Records to use section start

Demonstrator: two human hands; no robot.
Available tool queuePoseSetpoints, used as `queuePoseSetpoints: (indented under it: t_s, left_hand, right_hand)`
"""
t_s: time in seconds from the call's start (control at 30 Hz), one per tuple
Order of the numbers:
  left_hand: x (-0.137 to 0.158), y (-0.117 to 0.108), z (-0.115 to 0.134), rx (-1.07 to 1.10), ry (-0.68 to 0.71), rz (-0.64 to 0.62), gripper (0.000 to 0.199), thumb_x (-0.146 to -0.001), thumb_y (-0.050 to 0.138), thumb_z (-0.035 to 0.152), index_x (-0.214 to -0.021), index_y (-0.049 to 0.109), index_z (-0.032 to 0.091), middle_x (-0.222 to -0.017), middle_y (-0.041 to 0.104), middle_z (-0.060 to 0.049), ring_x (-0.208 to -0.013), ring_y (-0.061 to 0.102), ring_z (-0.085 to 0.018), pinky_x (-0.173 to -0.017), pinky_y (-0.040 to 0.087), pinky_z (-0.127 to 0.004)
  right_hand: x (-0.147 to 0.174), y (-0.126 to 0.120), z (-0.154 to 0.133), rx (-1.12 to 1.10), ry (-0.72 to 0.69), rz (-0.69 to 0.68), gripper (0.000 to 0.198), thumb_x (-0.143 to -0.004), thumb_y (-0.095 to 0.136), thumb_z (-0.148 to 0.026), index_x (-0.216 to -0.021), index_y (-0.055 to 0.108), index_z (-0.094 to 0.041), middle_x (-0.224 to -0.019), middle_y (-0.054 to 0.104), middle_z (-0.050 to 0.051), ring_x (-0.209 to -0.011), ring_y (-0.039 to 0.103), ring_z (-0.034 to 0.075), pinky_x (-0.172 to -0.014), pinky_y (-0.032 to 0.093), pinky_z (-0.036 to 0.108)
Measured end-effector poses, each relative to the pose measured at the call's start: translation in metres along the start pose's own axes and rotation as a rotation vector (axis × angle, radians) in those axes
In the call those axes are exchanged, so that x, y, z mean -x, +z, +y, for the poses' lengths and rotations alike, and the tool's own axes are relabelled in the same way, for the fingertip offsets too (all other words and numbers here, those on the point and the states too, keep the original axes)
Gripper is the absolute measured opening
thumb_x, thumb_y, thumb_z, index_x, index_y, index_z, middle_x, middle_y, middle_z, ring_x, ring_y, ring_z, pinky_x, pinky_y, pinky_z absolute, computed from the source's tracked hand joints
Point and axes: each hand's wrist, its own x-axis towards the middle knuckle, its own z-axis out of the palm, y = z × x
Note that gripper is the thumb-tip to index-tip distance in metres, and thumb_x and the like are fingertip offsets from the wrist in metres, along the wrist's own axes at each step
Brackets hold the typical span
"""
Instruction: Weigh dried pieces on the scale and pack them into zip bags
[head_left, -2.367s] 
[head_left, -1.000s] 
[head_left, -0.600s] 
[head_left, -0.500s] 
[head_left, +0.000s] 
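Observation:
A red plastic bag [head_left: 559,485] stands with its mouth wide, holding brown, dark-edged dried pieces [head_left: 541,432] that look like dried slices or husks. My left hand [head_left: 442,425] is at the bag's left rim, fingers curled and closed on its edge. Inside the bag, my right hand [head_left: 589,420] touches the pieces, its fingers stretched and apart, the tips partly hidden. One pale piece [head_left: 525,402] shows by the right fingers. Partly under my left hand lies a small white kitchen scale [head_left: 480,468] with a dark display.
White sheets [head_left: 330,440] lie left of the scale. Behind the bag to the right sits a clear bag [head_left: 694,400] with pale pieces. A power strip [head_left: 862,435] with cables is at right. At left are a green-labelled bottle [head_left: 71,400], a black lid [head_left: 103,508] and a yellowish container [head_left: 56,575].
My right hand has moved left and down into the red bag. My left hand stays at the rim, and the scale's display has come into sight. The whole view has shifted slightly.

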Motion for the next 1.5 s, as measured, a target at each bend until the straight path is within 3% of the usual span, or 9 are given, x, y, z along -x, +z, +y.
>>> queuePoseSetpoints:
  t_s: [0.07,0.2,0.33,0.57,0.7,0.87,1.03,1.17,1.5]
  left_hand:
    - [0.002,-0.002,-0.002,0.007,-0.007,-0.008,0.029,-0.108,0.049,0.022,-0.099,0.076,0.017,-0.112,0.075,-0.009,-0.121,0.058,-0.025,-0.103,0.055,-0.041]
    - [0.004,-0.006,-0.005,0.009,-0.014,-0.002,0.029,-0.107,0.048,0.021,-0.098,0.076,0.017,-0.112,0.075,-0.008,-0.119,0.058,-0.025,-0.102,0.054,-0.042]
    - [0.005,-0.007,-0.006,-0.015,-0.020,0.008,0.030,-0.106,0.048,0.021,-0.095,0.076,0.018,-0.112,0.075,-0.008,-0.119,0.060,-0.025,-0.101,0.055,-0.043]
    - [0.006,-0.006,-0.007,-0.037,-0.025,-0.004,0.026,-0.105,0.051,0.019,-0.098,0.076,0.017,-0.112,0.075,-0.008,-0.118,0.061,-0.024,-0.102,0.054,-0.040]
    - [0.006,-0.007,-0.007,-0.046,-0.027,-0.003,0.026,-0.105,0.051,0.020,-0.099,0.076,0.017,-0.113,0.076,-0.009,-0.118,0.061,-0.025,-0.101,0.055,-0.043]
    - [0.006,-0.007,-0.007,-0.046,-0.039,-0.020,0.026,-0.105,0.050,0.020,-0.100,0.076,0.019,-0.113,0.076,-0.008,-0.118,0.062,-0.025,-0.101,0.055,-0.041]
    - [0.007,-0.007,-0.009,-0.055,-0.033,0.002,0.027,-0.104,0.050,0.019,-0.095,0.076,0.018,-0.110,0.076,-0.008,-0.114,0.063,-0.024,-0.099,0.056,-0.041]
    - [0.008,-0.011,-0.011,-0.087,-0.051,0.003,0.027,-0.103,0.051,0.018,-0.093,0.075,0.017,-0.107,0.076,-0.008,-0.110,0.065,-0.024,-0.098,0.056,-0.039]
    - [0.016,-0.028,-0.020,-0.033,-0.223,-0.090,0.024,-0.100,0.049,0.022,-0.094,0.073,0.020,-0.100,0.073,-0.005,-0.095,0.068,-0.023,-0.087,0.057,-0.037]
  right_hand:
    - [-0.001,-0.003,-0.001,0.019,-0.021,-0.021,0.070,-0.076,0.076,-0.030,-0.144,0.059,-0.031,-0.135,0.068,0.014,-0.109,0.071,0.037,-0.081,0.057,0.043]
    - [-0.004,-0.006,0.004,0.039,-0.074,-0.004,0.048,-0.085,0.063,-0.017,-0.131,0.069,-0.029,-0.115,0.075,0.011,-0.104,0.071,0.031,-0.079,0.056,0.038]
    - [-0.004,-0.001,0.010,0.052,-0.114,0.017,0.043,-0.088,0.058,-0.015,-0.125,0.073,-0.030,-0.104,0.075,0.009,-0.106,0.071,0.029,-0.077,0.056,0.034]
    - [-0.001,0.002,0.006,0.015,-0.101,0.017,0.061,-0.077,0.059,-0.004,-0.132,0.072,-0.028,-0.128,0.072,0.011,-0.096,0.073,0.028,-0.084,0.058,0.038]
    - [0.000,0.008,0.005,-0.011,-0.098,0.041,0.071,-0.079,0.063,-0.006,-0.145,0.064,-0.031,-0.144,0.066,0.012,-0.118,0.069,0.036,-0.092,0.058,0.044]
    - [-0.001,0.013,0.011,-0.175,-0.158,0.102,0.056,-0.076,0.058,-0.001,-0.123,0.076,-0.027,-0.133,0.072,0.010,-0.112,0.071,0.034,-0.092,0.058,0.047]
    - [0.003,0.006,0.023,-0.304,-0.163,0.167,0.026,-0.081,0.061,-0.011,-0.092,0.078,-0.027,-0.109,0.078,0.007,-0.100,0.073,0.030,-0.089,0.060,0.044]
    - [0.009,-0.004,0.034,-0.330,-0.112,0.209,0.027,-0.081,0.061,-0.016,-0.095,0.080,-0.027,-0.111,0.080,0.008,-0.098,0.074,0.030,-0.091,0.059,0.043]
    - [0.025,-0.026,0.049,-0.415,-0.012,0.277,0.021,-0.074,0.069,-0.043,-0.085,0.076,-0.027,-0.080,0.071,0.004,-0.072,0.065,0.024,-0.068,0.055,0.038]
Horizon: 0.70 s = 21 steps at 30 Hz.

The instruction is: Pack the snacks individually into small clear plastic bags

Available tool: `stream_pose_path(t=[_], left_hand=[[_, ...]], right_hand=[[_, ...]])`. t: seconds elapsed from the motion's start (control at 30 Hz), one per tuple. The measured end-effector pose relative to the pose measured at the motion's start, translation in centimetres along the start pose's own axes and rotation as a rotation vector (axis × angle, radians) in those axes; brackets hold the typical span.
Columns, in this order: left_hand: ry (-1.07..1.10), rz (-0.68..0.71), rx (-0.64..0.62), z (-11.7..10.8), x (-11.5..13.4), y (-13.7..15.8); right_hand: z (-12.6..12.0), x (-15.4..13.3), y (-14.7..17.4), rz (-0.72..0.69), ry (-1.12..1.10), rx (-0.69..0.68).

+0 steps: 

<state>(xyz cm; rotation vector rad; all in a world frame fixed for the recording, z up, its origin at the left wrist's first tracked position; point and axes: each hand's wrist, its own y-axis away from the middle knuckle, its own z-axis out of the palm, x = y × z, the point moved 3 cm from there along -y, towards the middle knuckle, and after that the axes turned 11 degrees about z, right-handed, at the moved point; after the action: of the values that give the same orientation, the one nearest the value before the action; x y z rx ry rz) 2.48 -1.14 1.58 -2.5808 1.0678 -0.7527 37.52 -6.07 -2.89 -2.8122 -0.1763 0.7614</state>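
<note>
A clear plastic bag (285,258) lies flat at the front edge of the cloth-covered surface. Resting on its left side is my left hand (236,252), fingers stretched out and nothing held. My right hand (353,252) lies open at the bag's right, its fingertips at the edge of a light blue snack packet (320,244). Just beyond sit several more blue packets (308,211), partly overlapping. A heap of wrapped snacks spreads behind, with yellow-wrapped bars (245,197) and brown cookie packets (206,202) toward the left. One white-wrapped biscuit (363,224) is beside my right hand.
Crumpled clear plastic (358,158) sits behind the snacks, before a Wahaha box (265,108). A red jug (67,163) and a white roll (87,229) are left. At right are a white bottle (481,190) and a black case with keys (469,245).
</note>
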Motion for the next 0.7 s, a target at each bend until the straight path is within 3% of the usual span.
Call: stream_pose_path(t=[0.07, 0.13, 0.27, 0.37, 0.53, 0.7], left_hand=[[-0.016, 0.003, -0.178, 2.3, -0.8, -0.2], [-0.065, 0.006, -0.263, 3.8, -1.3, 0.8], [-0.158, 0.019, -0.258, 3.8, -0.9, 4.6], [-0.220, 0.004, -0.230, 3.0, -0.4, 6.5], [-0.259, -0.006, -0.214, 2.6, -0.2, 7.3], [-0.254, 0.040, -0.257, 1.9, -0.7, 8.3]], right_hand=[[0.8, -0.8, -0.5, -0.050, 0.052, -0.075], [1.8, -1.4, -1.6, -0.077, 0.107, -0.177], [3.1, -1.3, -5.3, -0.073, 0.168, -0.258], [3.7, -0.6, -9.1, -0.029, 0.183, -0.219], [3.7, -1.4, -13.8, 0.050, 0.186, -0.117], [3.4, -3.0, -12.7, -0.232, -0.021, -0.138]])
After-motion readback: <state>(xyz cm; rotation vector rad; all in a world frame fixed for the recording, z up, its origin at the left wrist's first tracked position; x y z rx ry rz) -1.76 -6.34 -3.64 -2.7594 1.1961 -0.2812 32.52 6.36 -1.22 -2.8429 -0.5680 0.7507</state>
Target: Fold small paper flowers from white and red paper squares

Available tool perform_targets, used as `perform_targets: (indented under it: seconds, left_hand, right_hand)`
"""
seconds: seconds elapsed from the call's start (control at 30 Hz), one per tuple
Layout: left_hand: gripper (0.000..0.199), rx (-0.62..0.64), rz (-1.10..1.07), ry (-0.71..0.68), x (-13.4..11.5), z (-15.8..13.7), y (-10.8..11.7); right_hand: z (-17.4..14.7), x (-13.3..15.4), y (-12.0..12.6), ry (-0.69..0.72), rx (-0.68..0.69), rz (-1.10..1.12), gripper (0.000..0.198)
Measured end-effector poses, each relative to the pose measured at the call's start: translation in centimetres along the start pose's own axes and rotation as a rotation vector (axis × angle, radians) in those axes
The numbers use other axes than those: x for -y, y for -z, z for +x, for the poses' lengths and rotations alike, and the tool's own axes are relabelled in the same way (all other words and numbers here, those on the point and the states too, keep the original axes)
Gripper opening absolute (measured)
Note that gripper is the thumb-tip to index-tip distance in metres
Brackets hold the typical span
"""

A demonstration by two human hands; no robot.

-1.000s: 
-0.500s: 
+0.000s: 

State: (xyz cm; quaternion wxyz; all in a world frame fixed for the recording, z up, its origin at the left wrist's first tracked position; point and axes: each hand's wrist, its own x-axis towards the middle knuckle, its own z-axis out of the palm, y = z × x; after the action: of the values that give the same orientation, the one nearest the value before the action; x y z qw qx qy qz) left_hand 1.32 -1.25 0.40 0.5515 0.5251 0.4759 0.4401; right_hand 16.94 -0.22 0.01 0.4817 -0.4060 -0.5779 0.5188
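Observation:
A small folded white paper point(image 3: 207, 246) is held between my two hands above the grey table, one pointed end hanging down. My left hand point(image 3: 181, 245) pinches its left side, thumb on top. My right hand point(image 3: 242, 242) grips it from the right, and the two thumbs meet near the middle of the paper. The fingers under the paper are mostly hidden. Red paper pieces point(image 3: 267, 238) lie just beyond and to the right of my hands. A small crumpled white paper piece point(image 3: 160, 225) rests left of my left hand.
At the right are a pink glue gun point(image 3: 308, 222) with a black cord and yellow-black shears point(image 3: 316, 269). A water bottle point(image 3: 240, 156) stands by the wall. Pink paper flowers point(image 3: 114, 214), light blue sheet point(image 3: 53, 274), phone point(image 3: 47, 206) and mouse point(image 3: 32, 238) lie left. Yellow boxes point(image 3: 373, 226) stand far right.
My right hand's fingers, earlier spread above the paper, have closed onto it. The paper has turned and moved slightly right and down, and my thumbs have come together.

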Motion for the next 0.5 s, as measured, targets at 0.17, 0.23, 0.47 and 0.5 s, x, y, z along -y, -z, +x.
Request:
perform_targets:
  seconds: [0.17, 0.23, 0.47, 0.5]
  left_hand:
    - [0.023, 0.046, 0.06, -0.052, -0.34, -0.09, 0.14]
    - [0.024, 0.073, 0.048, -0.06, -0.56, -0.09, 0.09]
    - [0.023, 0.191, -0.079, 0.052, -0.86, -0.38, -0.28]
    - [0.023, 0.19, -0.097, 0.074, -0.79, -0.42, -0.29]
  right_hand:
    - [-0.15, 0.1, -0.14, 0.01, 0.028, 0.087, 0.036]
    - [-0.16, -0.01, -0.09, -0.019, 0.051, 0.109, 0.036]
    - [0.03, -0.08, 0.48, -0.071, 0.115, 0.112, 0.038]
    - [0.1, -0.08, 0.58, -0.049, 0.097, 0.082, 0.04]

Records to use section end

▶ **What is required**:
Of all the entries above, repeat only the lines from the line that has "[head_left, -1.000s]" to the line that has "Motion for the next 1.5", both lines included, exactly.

▶ **Written solution**:
[head_left, -1.000s] 
[head_left, -0.600s] 
[head_left, -0.500s] 
[head_left, +0.000s] 
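Observation:
A red plastic bag [head_left: 559,485] stands with its mouth wide, holding brown, dark-edged dried pieces [head_left: 541,432] that look like dried slices or husks. My left hand [head_left: 442,425] is at the bag's left rim, fingers curled and closed on its edge. Inside the bag, my right hand [head_left: 589,420] touches the pieces, its fingers stretched and apart, the tips partly hidden. One pale piece [head_left: 525,402] shows by the right fingers. Partly under my left hand lies a small white kitchen scale [head_left: 480,468] with a dark display.
White sheets [head_left: 330,440] lie left of the scale. Behind the bag to the right sits a clear bag [head_left: 694,400] with pale pieces. A power strip [head_left: 862,435] with cables is at right. At left are a green-labelled bottle [head_left: 71,400], a black lid [head_left: 103,508] and a yellowish container [head_left: 56,575].
My right hand has moved left and down into the red bag. My left hand stays at the rim, and the scale's display has come into sight. The whole view has shifted slightly.
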
Motion for the next 1.5 s, as measured, a target at each bend until the straight path is within 3% of the usual span, or 9 are given, x, y, z along -x, +z, +y.

For this exercise, nothing further remains.